Вот придурок и говорит своей плакучей иве, когда она вдруг, ни с того ни с сего начинает беспокоиться о живущих в Ситке на Аляске Лео и Джулиане:
– Дети – наше прошлое.
Рассмешить я ее еще могу – иногда, убедить – уже нет. Время от времени она вспоминает, что меня слушалась, и винит в своей судьбе. Можно подумать, что, если б не я, ей было бы все еще осьмнадцать.
Конечно, в чисто практическом отношении на моем сенсуативном легкомыслии мы много потеряли. Куда лучше мы могли распорядиться свалившимися на нас с неба огромными по тем временам гонорарами за книги об Андропове и Ельцине, но мы их проели и пропутешествовали почем зря. То же самое – с пенсиями, жильем, с карьерными делами. Мы не активизировали не только деньги, но и нашу политологическую и журналистскую репутацию после публикации нескольких книг на тринадцати языках и нескольких сотен статей в ведущих американских газетах.

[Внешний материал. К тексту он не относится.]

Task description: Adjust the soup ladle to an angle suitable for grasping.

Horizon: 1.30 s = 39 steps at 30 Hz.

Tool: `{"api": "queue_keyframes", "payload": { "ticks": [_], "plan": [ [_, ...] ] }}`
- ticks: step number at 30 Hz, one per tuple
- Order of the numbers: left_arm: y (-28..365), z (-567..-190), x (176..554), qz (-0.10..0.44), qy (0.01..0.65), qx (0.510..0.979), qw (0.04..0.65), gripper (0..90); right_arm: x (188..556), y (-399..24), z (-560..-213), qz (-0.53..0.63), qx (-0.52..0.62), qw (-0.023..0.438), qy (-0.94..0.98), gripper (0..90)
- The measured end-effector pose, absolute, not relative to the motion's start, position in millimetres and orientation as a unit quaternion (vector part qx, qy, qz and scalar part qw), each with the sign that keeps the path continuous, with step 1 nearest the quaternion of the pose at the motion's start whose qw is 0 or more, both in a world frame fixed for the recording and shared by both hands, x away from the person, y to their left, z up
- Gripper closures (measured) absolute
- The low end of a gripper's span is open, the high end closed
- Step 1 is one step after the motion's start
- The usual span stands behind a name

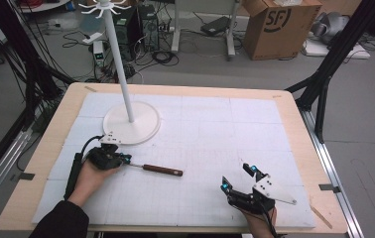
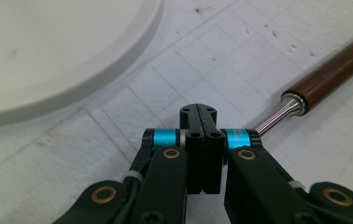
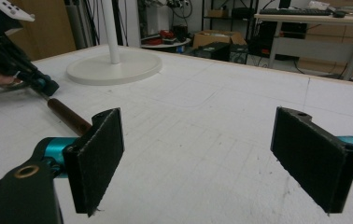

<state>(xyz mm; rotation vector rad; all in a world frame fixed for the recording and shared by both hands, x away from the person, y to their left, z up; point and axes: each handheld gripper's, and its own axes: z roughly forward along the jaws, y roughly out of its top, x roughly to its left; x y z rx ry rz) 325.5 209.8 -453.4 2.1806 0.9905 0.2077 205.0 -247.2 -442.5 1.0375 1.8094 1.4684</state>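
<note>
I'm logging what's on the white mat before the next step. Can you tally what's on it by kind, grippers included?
Grippers: 2, left gripper shut on the tool's metal shaft, right gripper open
Wooden-handled tool: 1
White stand with round base and pole: 1
Total: 4

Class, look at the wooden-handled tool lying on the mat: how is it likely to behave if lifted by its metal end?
The tool looks stiff: straight metal shank, solid handle. Lifted by the thin end where the left gripper sits, it would probably droop handle-down. The round, polished handle may roll if nudged sideways.
</note>
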Motion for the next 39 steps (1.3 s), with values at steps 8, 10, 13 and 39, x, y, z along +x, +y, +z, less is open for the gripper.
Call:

Даже в тройку пулицеровских финалистов как-то проскочили! Был бы я, или она, или оба сейчас профессорами в Беркли или Принстоне – дом, гранты, солидный счет в банке и прочее. Лена не то слово горюет – скорбит о своих нереализованных американских возможностях, подъе*ывая заодно и меня. Почему тогда я ни о чем не жалею?

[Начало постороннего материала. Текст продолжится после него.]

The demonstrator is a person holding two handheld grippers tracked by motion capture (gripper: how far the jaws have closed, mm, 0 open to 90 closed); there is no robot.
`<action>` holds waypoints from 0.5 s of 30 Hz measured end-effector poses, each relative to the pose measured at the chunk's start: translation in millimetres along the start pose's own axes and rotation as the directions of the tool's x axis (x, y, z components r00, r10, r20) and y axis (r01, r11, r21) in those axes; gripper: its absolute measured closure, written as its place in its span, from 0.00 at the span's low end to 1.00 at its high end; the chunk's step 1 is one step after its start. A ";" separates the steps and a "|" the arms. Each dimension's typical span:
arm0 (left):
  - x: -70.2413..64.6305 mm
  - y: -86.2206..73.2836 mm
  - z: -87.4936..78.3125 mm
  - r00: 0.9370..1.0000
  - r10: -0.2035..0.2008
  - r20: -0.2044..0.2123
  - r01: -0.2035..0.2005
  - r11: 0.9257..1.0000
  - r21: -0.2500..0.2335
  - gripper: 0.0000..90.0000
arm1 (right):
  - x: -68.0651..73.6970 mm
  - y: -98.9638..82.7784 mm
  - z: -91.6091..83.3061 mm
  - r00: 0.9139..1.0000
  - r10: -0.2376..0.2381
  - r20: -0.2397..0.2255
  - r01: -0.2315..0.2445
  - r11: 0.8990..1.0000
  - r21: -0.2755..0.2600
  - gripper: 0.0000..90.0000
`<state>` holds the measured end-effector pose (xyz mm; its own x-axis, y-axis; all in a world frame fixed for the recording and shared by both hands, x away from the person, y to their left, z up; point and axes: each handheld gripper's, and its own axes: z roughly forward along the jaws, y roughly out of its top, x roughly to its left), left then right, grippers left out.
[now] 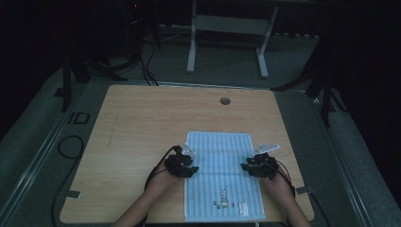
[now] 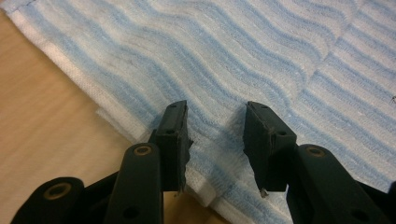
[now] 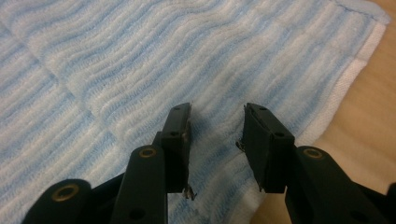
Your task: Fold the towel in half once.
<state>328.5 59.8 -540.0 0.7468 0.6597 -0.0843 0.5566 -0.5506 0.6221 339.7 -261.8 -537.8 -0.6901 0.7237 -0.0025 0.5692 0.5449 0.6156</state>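
The blue striped towel (image 1: pixel 222 177) lies flat on my table (image 1: pixel 142 123), unfolded, with my left gripper (image 2: pixel 215 135) and right gripper (image 3: pixel 217 135) parted, empty, at its side edges.

The towel (image 1: pixel 222 161) is pale blue with white wavy stripes — white-edged — on a light wood table (image 1: pixel 142 123).

black grippers (image 1: pixel 189 166), brass screws, grey plate (image 1: pixel 268 147).
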 end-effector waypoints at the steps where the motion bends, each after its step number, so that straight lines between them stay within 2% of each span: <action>1: 3.5 0.9 0.1 1.000 -0.008 0.004 0.008 1.000 0.002 0.66 | -1.7 3.2 2.5 1.000 0.003 -0.002 -0.003 1.000 0.000 0.68; 3: 8.8 2.4 0.7 1.000 -0.022 -0.012 0.022 1.000 -0.002 0.66 | -4.8 8.0 6.9 1.000 0.009 -0.004 -0.009 1.000 -0.007 0.68; 6: 13.5 3.6 1.3 0.999 -0.018 -0.029 0.018 1.000 -0.002 0.59 | -7.5 12.7 11.3 1.000 0.010 -0.008 -0.010 1.000 -0.013 0.68; 8: 19.8 4.8 2.1 0.999 -0.032 -0.042 0.032 0.999 -0.003 0.59 | -10.2 17.1 14.8 1.000 0.014 -0.013 -0.014 1.000 -0.014 0.68; 11: 23.7 6.7 2.5 0.998 -0.022 -0.052 0.022 1.000 0.005 0.60 | -14.1 24.8 20.8 1.000 0.017 -0.013 -0.017 1.000 -0.013 0.67; 15: 31.0 9.2 2.8 0.998 -0.031 -0.061 0.032 0.999 0.012 0.60 | -17.8 33.9 27.2 1.000 0.019 -0.012 -0.019 1.000 -0.006 0.67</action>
<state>357.8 73.8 -539.0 0.7057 0.7063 -0.0559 0.5841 -0.5353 0.6101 383.4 -244.6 -538.3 -0.6846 0.7287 0.0188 0.5795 0.5284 0.6204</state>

Иногда, правда, мелькает, что я не должен был уезжать из России. Как будто был выбор! Точнее, мелькало – в ельцинские ранние годы, когда была еще надежда, но надежда хороша на завтрак, а не на ужин (Бэкон – Роджер то ли Фрэнсис, не помню). Хотя теперь я как-то сомневаюсь в этой максиме и живу в ожидании моих новых публикаций – статейных и книжных.

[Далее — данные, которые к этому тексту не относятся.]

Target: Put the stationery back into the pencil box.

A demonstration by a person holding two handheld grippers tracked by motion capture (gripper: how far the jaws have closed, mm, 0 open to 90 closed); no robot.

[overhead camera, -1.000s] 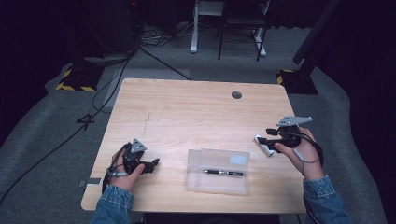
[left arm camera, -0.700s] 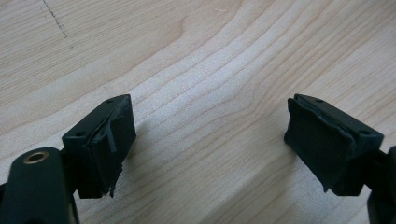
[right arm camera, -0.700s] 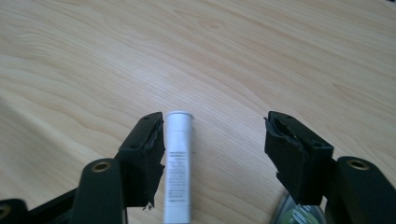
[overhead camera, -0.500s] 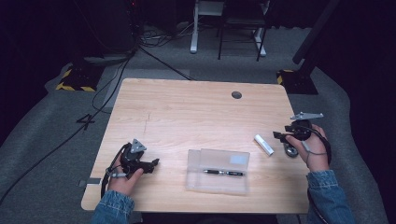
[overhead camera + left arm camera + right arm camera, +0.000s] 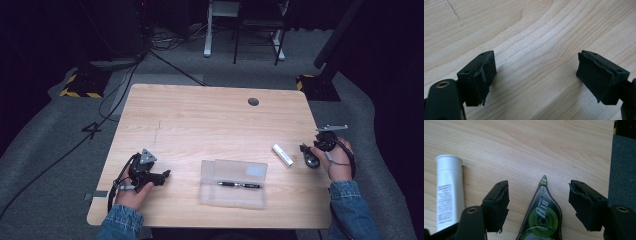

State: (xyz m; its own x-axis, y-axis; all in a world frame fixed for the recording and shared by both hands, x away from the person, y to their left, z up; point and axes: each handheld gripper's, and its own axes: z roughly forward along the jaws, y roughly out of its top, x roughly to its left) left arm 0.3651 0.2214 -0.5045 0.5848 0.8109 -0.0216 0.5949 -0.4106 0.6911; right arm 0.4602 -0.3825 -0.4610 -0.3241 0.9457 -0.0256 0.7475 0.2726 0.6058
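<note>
Two grippers, both empty. Right gripper (image 5: pixel 538 202) jaws apart, just been opening, straddling the correction tape dispenser (image 5: pixel 542 217) without touching it; dispenser lies right of the white tube (image 5: pixel 449 192), near table (image 5: pixel 210 120) edge. Left gripper (image 5: pixel 536 75) jaws apart over bare wood.

On the light wooden desk (image 5: pixel 200 120), the clear plastic pencil case (image 5: pixel 233 183) holding a black pen (image 5: pixel 240 185) lies near the front edge, with the white cylindrical tube (image 5: pixel 282 154) to its right and the green-wheeled correction tape dispenser (image 5: pixel 541 220) just right of that tube.
</note>
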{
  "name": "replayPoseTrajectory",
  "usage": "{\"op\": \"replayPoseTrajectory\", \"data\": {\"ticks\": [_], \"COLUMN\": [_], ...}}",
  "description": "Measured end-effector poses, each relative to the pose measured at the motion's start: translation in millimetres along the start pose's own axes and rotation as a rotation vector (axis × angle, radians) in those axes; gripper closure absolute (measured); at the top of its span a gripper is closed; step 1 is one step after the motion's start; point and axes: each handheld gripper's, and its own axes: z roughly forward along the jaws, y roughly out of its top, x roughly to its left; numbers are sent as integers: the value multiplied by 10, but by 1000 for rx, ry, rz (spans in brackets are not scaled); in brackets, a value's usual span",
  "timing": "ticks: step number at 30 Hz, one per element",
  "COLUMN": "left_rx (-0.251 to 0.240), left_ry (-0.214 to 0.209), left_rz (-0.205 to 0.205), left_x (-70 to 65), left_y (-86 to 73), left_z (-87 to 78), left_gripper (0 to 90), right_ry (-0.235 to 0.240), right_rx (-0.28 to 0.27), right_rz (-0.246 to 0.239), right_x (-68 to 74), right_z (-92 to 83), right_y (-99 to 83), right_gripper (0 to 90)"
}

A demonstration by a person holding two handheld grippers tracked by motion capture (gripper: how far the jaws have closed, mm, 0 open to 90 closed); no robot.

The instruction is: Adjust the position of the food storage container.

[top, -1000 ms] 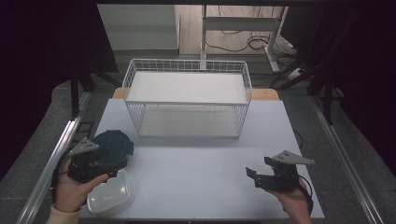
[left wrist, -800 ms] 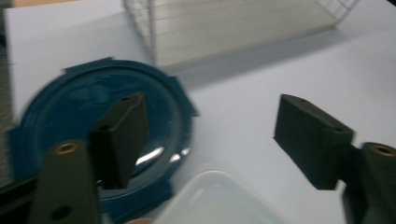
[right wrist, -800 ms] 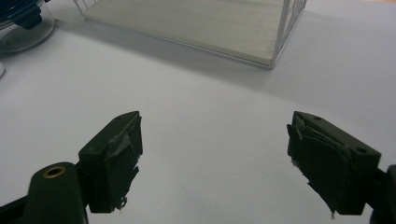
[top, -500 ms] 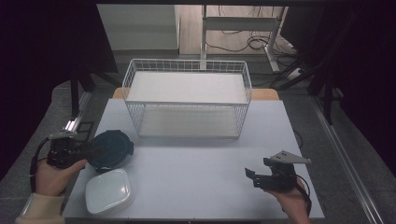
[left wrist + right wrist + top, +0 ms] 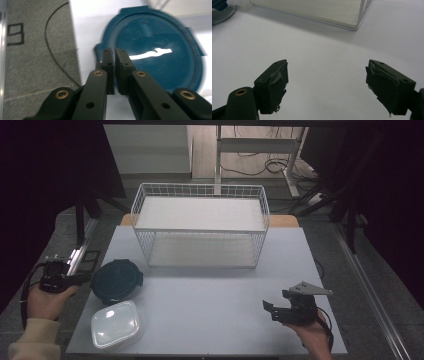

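The left claw [image 5: 114, 53] has just been closing and now pinches a tab of the blue lid [image 5: 160, 52]; the right claw [image 5: 327, 85], well right of the lid, gapes wide over the table [image 5: 210, 305].

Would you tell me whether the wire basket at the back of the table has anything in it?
Empty: through the wire basket's mesh only its bare pale floor shows.

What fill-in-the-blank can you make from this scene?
1. The round container left of the wire basket is dark ____.
2. The right tongs stand ____, with nothing between them.
3. The clear container nearest the person is ____ in outline, with rounded corners.
4. The wire basket is ____ in colour.

Missing words: blue; open; square; white.
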Motion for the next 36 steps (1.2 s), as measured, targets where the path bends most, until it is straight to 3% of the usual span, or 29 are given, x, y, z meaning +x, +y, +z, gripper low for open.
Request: {"op": "replayPoseTrajectory", "data": {"ticks": [5, 10, 21, 27, 36], "left_rx": [51, 76, 86, 91, 90], "left_ry": [39, 23, -29, -7, -15], "left_rz": [-36, -58, -61, -76, -74], "left_x": [156, 235, 197, 152, 54], "left_y": [-82, -111, -109, -81, -51], "left_z": [108, 215, 301, 313, 354], "left_gripper": [896, 899, 900, 900, 900], "right_ry": [-1, -4, -7, -7, -3], "right_rx": [4, 12, 16, 17, 26], "right_rz": [4, 5, 9, 11, 3], "right_x": [-2, -1, -13, -15, 4], "right_z": [13, 28, 32, 34, 61], "right_y": [-4, -11, -18, -19, -19], "right_gripper": [176, 176, 176, 176, 176]}}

На том коротком отрезке времени, который пришелся на мою жизнь, русская история в который раз мотанула вспять, попятилась, как рак: сначала от тоталитаризма – через гласность – к демократии; потом от демократии обратно к гласности, а от нее – шаг за шагом – к тоталитаризму, уже маячит вдали. Они проснулись в чужой стране, а мне она осталась, как была, родной, но это издали, через океан, как раз потому, что я ее враз лишился: отрезанный ломоть, блудный сын, стареющий сирота. Моя любовь к России – через перевернутый бинокль. Senso unico, улица с односторонним движением. Даже обойма моих книг, выпущенных российскими издателями, не помогла мне вписаться в литературный процесс, ежели, правда, таковой там наличествует быть. А существует ли за́мок, в который ломится землемер К.? Или это всё мечты, мечты, где ваша сладость?
Я выпал из гнезда и живу теперь в чужом пространстве – географическом, топографическом, государственном, лингвистическом. Хуже того – живу в чужом времени, время переломилось, и здесь нет разницы между уехавшими и оставшимися. Переместилась кровь века, писал Тынянов, людям с прыгающей походкой досталась тяжелая смерть – век умер раньше их. Мне повезло: я сирота, я выпал из люльки времени и живу теперь заемной жизнью: родная история мне теперь вчуже, со стороны, а чужая, туземная, американская родной так и не стала. Вот и застрял вне времени, завис меж небом и землей, как Авессалом или Магометов гроб, не к ночи буде помянут. Левитация, однако.